Kelsey Lapointe trouve aussi très bénéfique l’expérience qu’elle est en train d’acquérir, d’autant plus que l’emploi d’orthophoniste qu’elle commence bientôt pourrait devoir se dérouler dans des conditions similaires.

La téléthérapie, ce n’est pas quelque chose qu’on aurait appris autrement, affirme-t-elle.

Des propos corroborés par la directrice de l’École d’orthophonie de l’Université Laurentienne, Chantal Mayer-Crittenden. Elle estime d’ailleurs que dans l’éventualité d’une deuxième vague de COVID-19, les finissantes actuelles — la cohorte est exclusivement féminine cette année — pourraient bien se défendre sur le marché du travail.

Je pense que c’est un mal pour un bien. [...] Les prochaines cohortes auront vécu des moments difficiles qui vont les aider à développer leurs habiletés de débrouillardise, de travail autonome [...]. Les compétences qu’ils vont développer seront avec elles pour le reste de leur carrière, souligne-t-elle.

Chantal Mayer-Crittenden au microphone de l'émission Jonction 11-17

Chantal Mayer-Crittenden est directrice de l’École d'orthophonie de l’Université Laurentienne.

Photo : Radio-Canada / Patrick Wright

Chantal Mayer-Crittenden précise que les finissantes ont déjà eu plusieurs stages [de travail] en personne et que les circonstances engendrées par la pandémie ne devraient pas nuire à leur apprentissage.

Une occasion de découverte

Au Collège Boréal, une vingtaine de finissants du programme de techniques de soins vétérinaires ont vu leurs options de stage fortement réduites par la pandémie, à cause de la réticence des cliniques vétérinaires à accueillir des stagiaires.

Selon la doyenne de l’École des sciences de la santé, Kim Morris, l’établissement a ainsi mené des discussions avec une série de centres animaliers, tels que les refuges pour animaux exotiques. La grande majorité des finissants ont ainsi pu se trouver un stage afin de pouvoir passer leur examen provincial de certification.

Une femme qui porte une tortue dans ses bras

Dans le cadre de son stage, Mélodie Dubuc s'occupe des animaux du refuge Turtle Pond Wildlife Centre dans le Grand Sudbury.

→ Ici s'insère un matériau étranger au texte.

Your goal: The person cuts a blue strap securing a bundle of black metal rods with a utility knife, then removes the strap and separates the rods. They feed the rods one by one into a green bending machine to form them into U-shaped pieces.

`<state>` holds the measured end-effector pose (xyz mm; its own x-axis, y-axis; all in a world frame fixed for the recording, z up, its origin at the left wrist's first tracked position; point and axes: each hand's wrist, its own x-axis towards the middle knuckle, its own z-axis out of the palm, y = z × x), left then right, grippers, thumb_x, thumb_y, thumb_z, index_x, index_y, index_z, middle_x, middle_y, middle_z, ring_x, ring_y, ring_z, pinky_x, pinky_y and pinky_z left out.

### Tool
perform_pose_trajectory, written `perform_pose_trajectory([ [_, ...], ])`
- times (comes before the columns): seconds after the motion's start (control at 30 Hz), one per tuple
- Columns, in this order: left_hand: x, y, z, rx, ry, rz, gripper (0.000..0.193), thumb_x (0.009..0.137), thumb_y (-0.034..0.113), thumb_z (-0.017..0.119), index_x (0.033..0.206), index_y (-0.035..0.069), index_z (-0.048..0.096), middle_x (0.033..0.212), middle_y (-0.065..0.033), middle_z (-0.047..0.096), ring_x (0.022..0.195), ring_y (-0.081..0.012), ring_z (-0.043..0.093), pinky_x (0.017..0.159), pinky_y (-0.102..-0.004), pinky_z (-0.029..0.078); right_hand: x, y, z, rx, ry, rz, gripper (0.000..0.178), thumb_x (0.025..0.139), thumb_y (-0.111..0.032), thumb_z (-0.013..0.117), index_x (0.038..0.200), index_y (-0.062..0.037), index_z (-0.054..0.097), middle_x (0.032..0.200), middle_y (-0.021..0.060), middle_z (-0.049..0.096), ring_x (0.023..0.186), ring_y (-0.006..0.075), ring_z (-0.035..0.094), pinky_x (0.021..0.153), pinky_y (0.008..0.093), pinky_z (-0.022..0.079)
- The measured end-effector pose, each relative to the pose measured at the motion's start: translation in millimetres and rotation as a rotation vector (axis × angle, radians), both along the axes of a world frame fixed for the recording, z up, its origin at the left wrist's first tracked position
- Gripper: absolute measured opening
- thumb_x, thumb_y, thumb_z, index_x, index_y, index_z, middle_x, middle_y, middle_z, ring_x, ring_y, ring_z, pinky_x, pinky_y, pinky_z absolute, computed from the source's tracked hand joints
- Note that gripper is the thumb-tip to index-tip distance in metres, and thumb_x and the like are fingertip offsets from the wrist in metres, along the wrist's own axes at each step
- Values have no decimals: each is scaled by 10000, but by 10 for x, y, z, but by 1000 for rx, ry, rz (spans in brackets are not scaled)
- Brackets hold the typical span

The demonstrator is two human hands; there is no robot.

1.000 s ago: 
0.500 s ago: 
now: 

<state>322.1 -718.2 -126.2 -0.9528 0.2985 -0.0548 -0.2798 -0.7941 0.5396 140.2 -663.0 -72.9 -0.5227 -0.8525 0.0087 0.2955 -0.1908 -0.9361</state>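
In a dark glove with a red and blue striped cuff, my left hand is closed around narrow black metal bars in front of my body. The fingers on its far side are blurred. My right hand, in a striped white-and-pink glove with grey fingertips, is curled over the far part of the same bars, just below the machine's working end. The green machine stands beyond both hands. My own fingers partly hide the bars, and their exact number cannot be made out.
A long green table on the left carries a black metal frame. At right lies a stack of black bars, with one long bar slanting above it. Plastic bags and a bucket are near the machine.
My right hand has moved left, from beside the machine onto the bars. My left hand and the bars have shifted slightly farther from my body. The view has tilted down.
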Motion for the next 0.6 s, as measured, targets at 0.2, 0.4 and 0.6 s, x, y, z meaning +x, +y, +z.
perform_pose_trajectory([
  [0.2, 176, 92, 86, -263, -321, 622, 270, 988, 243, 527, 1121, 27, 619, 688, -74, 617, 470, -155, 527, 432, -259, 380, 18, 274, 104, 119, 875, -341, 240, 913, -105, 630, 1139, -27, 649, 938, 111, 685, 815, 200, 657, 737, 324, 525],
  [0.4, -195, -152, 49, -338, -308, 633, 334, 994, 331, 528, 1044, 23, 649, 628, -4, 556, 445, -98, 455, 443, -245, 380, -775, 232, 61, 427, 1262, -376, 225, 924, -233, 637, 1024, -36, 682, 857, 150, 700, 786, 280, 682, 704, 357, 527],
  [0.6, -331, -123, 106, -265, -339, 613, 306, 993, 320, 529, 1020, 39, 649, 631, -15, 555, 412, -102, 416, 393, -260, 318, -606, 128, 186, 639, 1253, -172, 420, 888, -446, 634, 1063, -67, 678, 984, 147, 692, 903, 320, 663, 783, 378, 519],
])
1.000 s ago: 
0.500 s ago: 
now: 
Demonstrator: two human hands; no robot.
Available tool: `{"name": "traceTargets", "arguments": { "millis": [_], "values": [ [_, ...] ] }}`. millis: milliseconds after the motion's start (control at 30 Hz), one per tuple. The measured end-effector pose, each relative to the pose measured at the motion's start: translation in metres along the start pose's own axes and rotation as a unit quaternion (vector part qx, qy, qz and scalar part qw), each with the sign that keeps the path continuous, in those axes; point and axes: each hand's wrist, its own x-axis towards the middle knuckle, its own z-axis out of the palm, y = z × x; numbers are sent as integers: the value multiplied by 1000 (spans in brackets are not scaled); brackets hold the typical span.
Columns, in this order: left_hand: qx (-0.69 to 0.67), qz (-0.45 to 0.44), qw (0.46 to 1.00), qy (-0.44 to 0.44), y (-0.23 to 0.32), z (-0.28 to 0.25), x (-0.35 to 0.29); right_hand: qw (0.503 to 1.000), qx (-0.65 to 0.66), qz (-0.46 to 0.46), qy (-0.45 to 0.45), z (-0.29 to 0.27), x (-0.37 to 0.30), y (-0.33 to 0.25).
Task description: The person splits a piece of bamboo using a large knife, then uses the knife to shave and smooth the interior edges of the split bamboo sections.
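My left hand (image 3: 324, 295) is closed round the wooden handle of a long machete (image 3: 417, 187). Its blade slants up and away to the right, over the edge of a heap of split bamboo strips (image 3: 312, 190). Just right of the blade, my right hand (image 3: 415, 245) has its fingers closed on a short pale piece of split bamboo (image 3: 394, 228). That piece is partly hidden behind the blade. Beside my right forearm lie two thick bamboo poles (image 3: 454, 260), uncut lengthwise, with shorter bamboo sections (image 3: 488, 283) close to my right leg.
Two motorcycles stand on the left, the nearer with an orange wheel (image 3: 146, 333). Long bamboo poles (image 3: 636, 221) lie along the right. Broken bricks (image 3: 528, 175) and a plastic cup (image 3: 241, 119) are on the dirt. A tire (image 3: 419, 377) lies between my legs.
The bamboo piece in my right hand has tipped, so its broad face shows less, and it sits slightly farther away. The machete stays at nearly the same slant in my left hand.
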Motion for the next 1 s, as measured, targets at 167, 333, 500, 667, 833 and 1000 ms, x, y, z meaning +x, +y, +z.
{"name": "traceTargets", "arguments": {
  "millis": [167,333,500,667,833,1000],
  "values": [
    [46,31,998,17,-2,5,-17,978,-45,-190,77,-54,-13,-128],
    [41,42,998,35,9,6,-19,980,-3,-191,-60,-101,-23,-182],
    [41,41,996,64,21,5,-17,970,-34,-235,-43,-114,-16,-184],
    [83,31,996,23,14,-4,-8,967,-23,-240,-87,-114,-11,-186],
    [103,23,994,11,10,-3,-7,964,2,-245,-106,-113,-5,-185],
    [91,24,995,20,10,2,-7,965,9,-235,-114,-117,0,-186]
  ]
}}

Photo : Radio-Canada / Bienvenu Senga

Mélodie Dubuc, finissante dudit programme, était déjà retournée chez elle, dans l’est ontarien, espérant apporter son aide à la Société pour la prévention de la cruauté envers les animaux (SPCA) de Stormont, Dundas et Glengarry, dès qu’elle en aurait l’occasion.

Mais quelques semaines plus tard, elle est de retour à Sudbury, où elle a déjà entamé son stage au Turtle Pond Wildlife Centre. Chaque jour, elle s’occupe de la réhabilitation des nombreux animaux qui y sont déposés, dont des canards, des marmottes, des tortues, des mouffettes et des ratons laveurs.

Si j’étais chez nous, je n’aurais pas eu l’occasion d’apprendre tellement de choses. Ça fait seulement une semaine que j’ai commencé, et puis déjà là, je suis émerveillée par le montant de choses que j’ai pu apprendre.

Mélodie Dubuc, étudiante finissante en techniques de soins vétérinaires au Collège Boréal

Ce qui plaît le plus à la stagiaire est le travail d’éducation du public auquel elle participe sous la supervision de la propriétaire du refuge.

Une femme en manteau noir

Kim Morris est doyenne de l'École des sciences de la santé du Collège Boréal.

Photo : Radio-Canada / Frédéric Projean

La doyenne Kim Morris croit même que davantage d’étudiants seront portés à vouloir explorer les animaux exotiques pendant leurs stages, contrairement aux animaux domestiques et de ferme comme c’était généralement le cas avant la pandémie.

Ce sont des expériences différentes, mais quand même des expériences riches qui piquent la curiosité des étudiants.

Kim Morris, doyenne de l’École des sciences de la santé du Collège Boréal

Des étudiants du programme de soins infirmiers auxiliaires du Collège Boréal avaient aussi été privés de stage en milieu hospitalier en raison de la crise sanitaire. Mais selon Mme Morris, certains hôpitaux et foyers de soins de longue durée à travers la province ont déjà manifesté leur volonté de réadmettre les étudiants stagiaires bientôt.